An exact copy of all the data is required, with pictures left out.

• [DATA RECORDS]:
============
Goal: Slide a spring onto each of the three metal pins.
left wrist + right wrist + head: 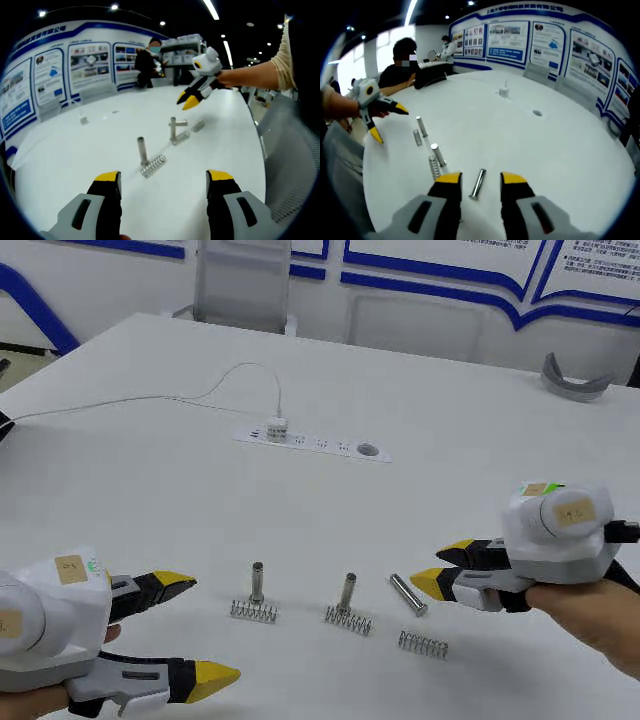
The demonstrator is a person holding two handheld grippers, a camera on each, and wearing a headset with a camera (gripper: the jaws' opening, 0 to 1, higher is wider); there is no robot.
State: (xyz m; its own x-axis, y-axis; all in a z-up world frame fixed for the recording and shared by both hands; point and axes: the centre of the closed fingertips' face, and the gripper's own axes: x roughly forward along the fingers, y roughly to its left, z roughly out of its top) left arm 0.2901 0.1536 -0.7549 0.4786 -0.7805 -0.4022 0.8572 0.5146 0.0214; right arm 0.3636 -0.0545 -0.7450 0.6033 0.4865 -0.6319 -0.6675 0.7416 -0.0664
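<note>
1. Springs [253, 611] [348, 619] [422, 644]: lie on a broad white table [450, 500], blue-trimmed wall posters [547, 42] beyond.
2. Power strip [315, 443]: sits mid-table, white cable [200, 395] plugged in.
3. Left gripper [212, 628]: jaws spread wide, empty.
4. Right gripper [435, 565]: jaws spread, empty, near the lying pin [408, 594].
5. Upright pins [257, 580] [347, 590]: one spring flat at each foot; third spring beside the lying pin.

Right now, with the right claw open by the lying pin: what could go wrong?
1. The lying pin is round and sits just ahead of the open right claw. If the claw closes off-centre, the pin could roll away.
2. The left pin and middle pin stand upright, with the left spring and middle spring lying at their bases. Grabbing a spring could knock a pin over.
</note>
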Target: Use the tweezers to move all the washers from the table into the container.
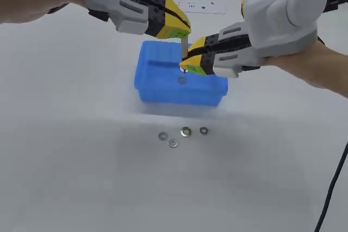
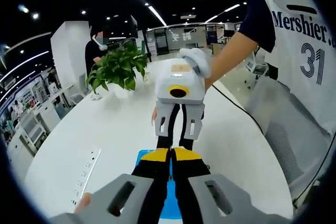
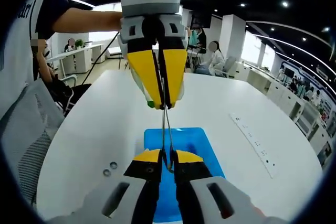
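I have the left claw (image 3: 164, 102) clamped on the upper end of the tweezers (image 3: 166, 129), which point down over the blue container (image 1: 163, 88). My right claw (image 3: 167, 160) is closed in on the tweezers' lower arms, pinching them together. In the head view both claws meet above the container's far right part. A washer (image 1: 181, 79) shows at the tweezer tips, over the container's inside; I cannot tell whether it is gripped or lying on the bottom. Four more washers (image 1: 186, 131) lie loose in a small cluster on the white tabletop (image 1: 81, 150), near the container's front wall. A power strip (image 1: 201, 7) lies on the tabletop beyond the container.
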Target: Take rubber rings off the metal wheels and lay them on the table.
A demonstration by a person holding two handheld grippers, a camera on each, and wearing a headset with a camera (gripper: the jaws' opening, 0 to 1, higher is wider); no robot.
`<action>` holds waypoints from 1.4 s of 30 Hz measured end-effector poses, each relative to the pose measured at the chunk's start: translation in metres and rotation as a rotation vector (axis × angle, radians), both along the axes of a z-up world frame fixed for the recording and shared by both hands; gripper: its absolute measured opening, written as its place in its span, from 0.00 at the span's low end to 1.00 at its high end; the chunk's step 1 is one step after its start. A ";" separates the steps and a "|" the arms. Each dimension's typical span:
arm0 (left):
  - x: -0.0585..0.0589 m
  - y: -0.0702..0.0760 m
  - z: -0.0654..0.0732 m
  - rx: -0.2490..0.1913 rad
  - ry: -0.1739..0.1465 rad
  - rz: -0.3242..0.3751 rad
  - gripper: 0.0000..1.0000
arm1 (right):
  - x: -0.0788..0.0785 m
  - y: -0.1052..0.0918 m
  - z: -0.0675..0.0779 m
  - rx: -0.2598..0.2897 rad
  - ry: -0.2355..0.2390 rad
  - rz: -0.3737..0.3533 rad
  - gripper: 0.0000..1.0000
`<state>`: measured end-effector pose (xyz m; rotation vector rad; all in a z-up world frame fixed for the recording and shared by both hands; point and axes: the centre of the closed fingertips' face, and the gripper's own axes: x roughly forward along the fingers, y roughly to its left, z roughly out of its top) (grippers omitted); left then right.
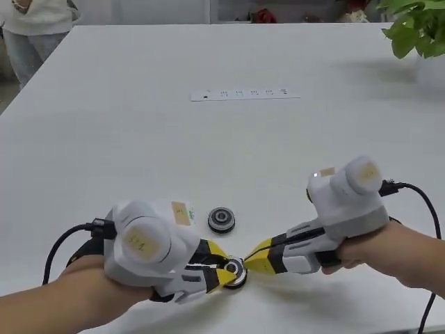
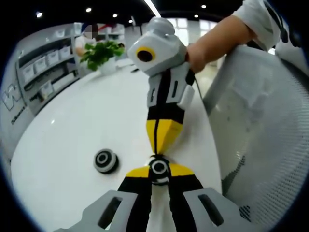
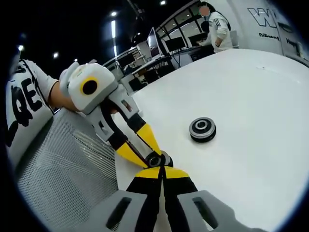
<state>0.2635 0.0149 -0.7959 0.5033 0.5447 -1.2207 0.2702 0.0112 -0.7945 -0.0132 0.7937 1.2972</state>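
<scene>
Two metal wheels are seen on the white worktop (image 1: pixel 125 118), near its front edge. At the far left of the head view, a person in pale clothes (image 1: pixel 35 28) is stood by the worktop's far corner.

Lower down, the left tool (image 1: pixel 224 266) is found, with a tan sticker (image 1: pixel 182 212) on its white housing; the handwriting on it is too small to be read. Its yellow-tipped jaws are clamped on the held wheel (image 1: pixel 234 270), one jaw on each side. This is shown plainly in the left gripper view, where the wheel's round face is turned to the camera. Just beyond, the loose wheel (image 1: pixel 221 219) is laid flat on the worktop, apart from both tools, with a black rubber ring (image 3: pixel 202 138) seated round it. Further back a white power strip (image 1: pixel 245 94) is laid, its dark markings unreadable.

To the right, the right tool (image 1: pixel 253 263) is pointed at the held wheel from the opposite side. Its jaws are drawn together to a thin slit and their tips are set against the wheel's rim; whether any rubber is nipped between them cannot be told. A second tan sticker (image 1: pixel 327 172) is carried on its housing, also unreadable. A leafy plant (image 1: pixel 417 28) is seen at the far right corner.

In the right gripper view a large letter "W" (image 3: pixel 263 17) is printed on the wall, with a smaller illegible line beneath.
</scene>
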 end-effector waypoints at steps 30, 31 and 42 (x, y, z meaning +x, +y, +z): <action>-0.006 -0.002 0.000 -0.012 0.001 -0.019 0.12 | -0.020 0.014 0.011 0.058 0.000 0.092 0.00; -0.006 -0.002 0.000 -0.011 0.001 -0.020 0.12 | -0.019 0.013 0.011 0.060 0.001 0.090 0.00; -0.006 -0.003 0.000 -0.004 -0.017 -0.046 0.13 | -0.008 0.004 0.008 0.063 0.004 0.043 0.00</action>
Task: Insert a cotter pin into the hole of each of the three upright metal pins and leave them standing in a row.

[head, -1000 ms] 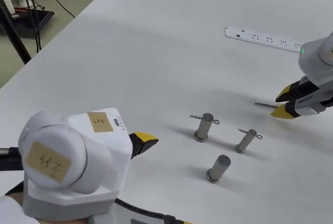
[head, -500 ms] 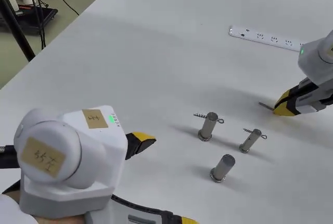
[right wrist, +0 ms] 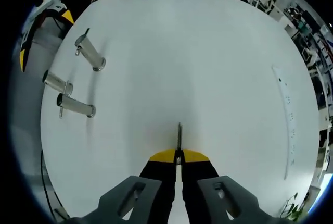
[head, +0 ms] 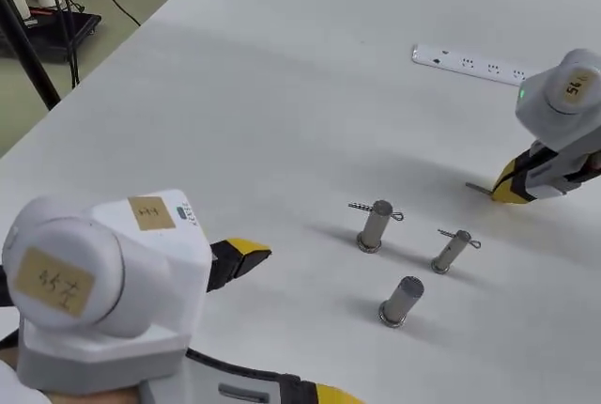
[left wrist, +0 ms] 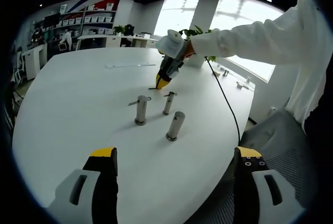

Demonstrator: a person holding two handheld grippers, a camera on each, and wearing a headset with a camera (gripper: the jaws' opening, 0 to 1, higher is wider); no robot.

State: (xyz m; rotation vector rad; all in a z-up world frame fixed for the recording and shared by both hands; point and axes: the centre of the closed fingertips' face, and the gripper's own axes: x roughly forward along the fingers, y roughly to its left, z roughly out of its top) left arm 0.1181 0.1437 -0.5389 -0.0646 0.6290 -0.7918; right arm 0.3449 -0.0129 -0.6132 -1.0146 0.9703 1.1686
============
• [SOLUTION]:
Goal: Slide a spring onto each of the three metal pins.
left wrist + right wrist + head: 
The demonstrator is a person holding two handheld grippers, a camera on each, and wearing a headset with a camera (gripper: the jaws' opening, 0 to 1, higher is wider); there is no robot.
State: (xyz m; its own x-axis, y-axis; all in a z-up world frame fixed for the recording and shared by both hands; point and axes: the centre of the closed fingertips' face, and the gripper's own axes: x roughly forward along the fingers, y roughly to its left, z roughly out of its top) left arm 0.2901 0.1536 -0.7549 0.4786 -0.7805 -0.4022 0.8572 0.5146 0.0214; right arm 0.3636 -0.0545 -0.7450 0.6033 0.4865 -0.6319 -0.6675 0.7416 -0.0664
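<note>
1. Springs [253, 611] [348, 619] [422, 644]: lie on a broad white table [450, 500], blue-trimmed wall posters [547, 42] beyond.
2. Power strip [315, 443]: sits mid-table, white cable [200, 395] plugged in.
3. Left gripper [212, 628]: jaws spread wide, empty.
4. Right gripper [435, 565]: jaws spread, empty, near the lying pin [408, 594].
5. Upright pins [257, 580] [347, 590]: one spring flat at each foot; third spring beside the lying pin.

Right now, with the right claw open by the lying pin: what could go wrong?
1. The lying pin is round and sits just ahead of the open right claw. If the claw closes off-centre, the pin could roll away.
2. The left pin and middle pin stand upright, with the left spring and middle spring lying at their bases. Grabbing a spring could knock a pin over.
</note>
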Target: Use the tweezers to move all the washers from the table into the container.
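I have the left claw (image 3: 164, 102) clamped on the upper end of the tweezers (image 3: 166, 129), which point down over the blue container (image 1: 163, 88). My right claw (image 3: 167, 160) is closed in on the tweezers' lower arms, pinching them together. In the head view both claws meet above the container's far right part. A washer (image 1: 181, 79) shows at the tweezer tips, over the container's inside; I cannot tell whether it is gripped or lying on the bottom. Four more washers (image 1: 186, 131) lie loose in a small cluster on the white tabletop (image 1: 81, 150), near the container's front wall. A power strip (image 1: 201, 7) lies on the tabletop beyond the container.
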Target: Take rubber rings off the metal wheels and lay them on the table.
A demonstration by a person holding two handheld grippers, a camera on each, and wearing a headset with a camera (gripper: the jaws' opening, 0 to 1, higher is wider); no robot.
`<action>` holds waypoints from 1.4 s of 30 Hz measured end-effector poses, each relative to the pose measured at the chunk's start: translation in metres and rotation as a rotation vector (axis × angle, radians), both along the axes of a z-up world frame fixed for the recording and shared by both hands; gripper: its absolute measured opening, written as its place in its span, from 0.00 at the span's low end to 1.00 at its high end; the chunk's step 1 is one step after its start. A ";" separates the steps and a "|" the arms. Each dimension's typical span:
arm0 (left):
  - x: -0.0585..0.0589 m
  - y: -0.0702..0.0760 m
  - z: -0.0654..0.0732 m
  - rx: -0.2490..0.1913 rad
  - ry: -0.1739..0.1465 rad
  - rz: -0.3242..0.3751 rad
  - gripper: 0.0000..1.0000
arm1 (right):
  - x: -0.0788..0.0785 m
  - y: -0.1052..0.0918 m
  - z: -0.0675..0.0779 m
  - rx: -0.2598..0.2897 rad
  - ry: -0.2355..0.2390 rad
  - rz: -0.3737..0.3533 rad
  - gripper: 0.0000..1.0000
`<state>`: measured end-effector pose (xyz m; rotation vector rad; all in a z-up world frame fixed for the recording and shared by both hands; point and axes: the centre of the closed fingertips' face, and the gripper's own axes: x roughly forward along the fingers, y roughly to its left, z roughly out of its top) (grippers omitted); left then right.
<state>0.2635 0.0149 -0.7959 0.5033 0.5447 -1.2207 0.2702 0.0112 -0.7945 -0.0132 0.7937 1.2972</state>
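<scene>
Two metal wheels are seen on the white worktop (image 1: pixel 125 118), near its front edge. At the far left of the head view, a person in pale clothes (image 1: pixel 35 28) is stood by the worktop's far corner.

Lower down, the left tool (image 1: pixel 224 266) is found, with a tan sticker (image 1: pixel 182 212) on its white housing; the handwriting on it is too small to be read. Its yellow-tipped jaws are clamped on the held wheel (image 1: pixel 234 270), one jaw on each side. This is shown plainly in the left gripper view, where the wheel's round face is turned to the camera. Just beyond, the loose wheel (image 1: pixel 221 219) is laid flat on the worktop, apart from both tools, with a black rubber ring (image 3: pixel 202 138) seated round it. Further back a white power strip (image 1: pixel 245 94) is laid, its dark markings unreadable.

To the right, the right tool (image 1: pixel 253 263) is pointed at the held wheel from the opposite side. Its jaws are drawn together to a thin slit and their tips are set against the wheel's rim; whether any rubber is nipped between them cannot be told. A second tan sticker (image 1: pixel 327 172) is carried on its housing, also unreadable. A leafy plant (image 1: pixel 417 28) is seen at the far right corner.

In the right gripper view a large letter "W" (image 3: pixel 263 17) is printed on the wall, with a smaller illegible line beneath.
</scene>
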 end-effector waypoints at steps 30, 31 and 42 (x, y, z meaning +x, +y, +z): <action>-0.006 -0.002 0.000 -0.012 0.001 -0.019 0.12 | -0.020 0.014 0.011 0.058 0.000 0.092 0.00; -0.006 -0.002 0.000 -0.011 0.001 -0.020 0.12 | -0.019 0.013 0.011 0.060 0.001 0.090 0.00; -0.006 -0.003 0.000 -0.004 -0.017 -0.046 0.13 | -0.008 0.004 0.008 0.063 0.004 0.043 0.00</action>
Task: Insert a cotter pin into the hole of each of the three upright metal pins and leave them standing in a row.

[head, -1000 ms] 
[head, -500 ms] 
[right wrist, +0 ms] 
[head, +0 ms] 
[left wrist, +0 ms] 

Demonstrator: a person holding two handheld grippers, a camera on each, and wearing a headset with a camera (gripper: the jaws' opening, 0 to 1, higher is wider); no robot.

State: (xyz m; rotation vector rad; all in a z-up world frame fixed for the recording and shared by both hands; point and axes: the centre of the closed fingertips' face, and the gripper's own axes: x roughly forward along the fingers, y roughly to its left, z roughly out of its top) left arm 0.1181 0.1437 -0.5389 -0.0646 0.6290 -0.7918; right arm 0.3449 -0.0129 -0.6132 -1.0146 0.9703 1.1686

There is no more to the output, and the exercise is done.